--- The problem ---
Write out again the lines from the line with "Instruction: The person" up to and including the line with "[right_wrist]", exactly as they stand below, and skip any picture.

------------------------------------------------

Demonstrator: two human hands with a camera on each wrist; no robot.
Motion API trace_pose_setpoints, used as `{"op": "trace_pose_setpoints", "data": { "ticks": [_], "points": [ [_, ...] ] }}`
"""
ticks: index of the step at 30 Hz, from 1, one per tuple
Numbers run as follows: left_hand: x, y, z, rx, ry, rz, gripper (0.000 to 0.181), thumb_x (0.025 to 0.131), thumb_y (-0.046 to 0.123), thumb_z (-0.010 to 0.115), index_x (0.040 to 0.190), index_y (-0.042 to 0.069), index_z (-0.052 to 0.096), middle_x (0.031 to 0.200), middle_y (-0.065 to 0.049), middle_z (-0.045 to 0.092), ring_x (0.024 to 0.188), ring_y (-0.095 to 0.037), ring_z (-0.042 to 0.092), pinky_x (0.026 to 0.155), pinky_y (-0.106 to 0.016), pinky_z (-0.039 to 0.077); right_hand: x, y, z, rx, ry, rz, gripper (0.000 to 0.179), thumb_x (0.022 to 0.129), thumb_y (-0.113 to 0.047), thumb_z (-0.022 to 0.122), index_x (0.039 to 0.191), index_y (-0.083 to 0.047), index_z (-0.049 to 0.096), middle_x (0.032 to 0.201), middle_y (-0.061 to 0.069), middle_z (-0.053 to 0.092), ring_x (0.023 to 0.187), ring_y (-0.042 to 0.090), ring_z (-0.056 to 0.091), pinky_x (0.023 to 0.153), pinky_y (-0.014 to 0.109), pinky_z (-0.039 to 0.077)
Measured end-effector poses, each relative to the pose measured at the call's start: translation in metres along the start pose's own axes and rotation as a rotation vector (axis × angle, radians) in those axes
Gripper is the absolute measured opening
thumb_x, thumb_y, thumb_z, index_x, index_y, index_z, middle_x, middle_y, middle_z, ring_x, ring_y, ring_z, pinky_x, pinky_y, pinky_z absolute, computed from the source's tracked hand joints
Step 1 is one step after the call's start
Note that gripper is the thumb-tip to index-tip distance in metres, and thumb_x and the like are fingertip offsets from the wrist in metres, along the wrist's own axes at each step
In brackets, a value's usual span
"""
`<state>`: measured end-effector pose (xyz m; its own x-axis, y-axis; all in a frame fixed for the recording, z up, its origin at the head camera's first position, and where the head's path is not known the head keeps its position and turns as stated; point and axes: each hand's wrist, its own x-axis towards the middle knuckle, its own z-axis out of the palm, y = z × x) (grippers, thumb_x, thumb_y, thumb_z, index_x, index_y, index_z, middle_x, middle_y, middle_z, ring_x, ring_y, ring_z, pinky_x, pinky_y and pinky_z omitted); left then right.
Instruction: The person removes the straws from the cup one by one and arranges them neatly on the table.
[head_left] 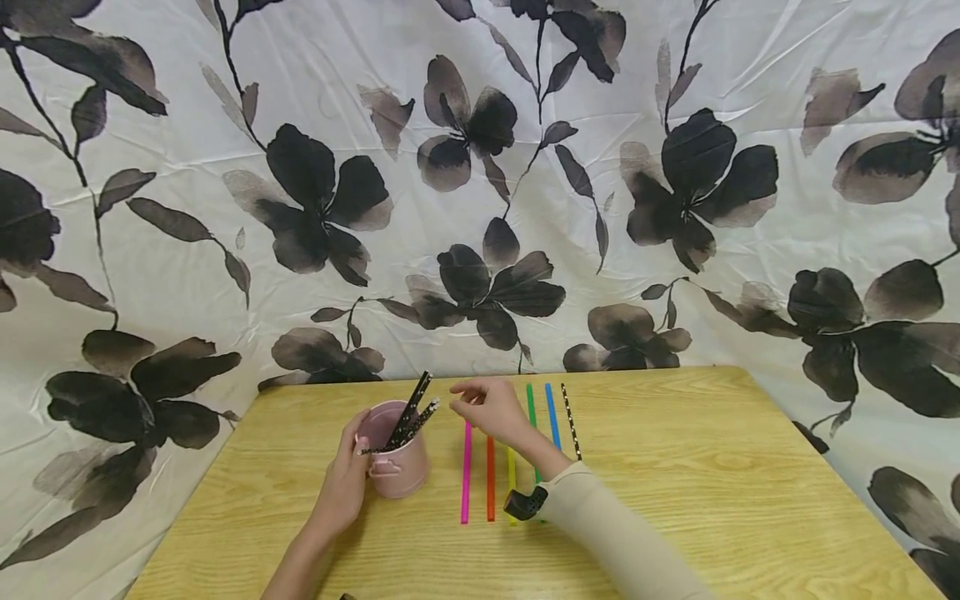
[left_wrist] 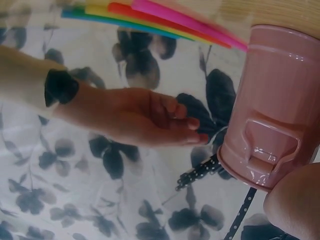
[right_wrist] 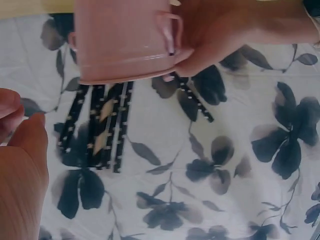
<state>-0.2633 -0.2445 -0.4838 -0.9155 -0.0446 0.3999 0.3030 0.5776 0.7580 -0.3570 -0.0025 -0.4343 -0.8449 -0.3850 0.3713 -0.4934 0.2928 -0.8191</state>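
My left hand (head_left: 341, 492) grips a small pink metal bucket (head_left: 401, 477) at its left side, with the thumb at the rim. Several black straws with white dots (head_left: 411, 417) stand in the bucket and lean right; in the right wrist view one dotted straw (right_wrist: 197, 100) sticks out apart, beside the left thumb. Just right of the bucket's mouth hovers my right hand (head_left: 495, 408), its fingers loosely bent and nothing between them. In the left wrist view the bucket's wire-shaped handle (left_wrist: 272, 145) faces the camera.
Right of the bucket lies a spaced row of straws: pink (head_left: 467, 479), red (head_left: 491, 483), yellow (head_left: 512, 483), green (head_left: 532, 408), blue (head_left: 552, 417) and black dotted (head_left: 572, 421). My right forearm covers parts of some. A floral cloth (head_left: 480, 192) hangs behind the wooden table (head_left: 675, 467).
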Motion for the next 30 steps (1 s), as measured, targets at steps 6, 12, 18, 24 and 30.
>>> {"op": "trace_pose_setpoints", "data": {
  "ticks": [6,12,18,24,30],
  "points": [
    [0.001,0.001,0.0,-0.017,0.0,-0.016,0.039,0.097,0.032,0.026,0.136,0.036,0.021,0.131,-0.01,0.04,0.11,-0.029,0.044,0.079,-0.048,0.04,0.0,-0.008,0.015,0.028,-0.05,-0.022,0.026,0.077,-0.016,0.067,0.103,-0.014,0.065,0.073,-0.003,0.062,0.05,0.01,0.055,0.045,0.026,0.046],
    [0.001,0.001,0.001,-0.026,0.001,-0.006,0.04,0.098,0.028,0.027,0.136,0.037,0.021,0.13,-0.011,0.041,0.108,-0.029,0.046,0.077,-0.046,0.041,-0.003,-0.011,0.024,0.034,-0.053,-0.075,0.022,0.079,-0.012,0.065,0.101,-0.012,0.066,0.074,0.0,0.063,0.048,0.009,0.055,0.044,0.026,0.046],
    [0.001,-0.002,0.0,0.001,0.012,0.011,0.04,0.097,0.03,0.026,0.137,0.03,0.023,0.13,-0.012,0.04,0.107,-0.03,0.046,0.078,-0.048,0.04,-0.007,-0.013,0.031,0.036,-0.056,-0.128,0.018,0.079,-0.012,0.064,0.097,-0.01,0.067,0.076,-0.002,0.063,0.047,0.01,0.055,0.042,0.024,0.044],
    [0.0,-0.002,0.0,-0.014,0.009,0.02,0.041,0.097,0.031,0.026,0.138,0.027,0.023,0.131,-0.012,0.039,0.109,-0.03,0.044,0.079,-0.048,0.039,-0.01,-0.015,0.036,0.052,-0.074,-0.162,0.012,0.078,-0.014,0.066,0.09,-0.015,0.068,0.077,-0.006,0.063,0.045,0.008,0.053,0.039,0.023,0.043],
    [0.0,-0.003,0.0,-0.022,0.002,0.016,0.04,0.098,0.029,0.026,0.137,0.029,0.023,0.132,-0.012,0.039,0.111,-0.029,0.042,0.082,-0.049,0.037,-0.013,-0.017,0.039,0.044,-0.05,-0.176,0.007,0.078,-0.013,0.067,0.084,-0.016,0.068,0.076,-0.007,0.062,0.045,0.004,0.051,0.039,0.022,0.042]
  ]
}}
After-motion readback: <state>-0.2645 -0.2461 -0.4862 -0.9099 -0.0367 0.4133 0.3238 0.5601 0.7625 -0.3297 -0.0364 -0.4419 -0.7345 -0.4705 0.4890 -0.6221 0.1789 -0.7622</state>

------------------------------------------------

--- Output of the exercise ---
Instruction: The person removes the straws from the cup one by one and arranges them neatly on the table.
[head_left] 
[left_wrist] 
[right_wrist] 

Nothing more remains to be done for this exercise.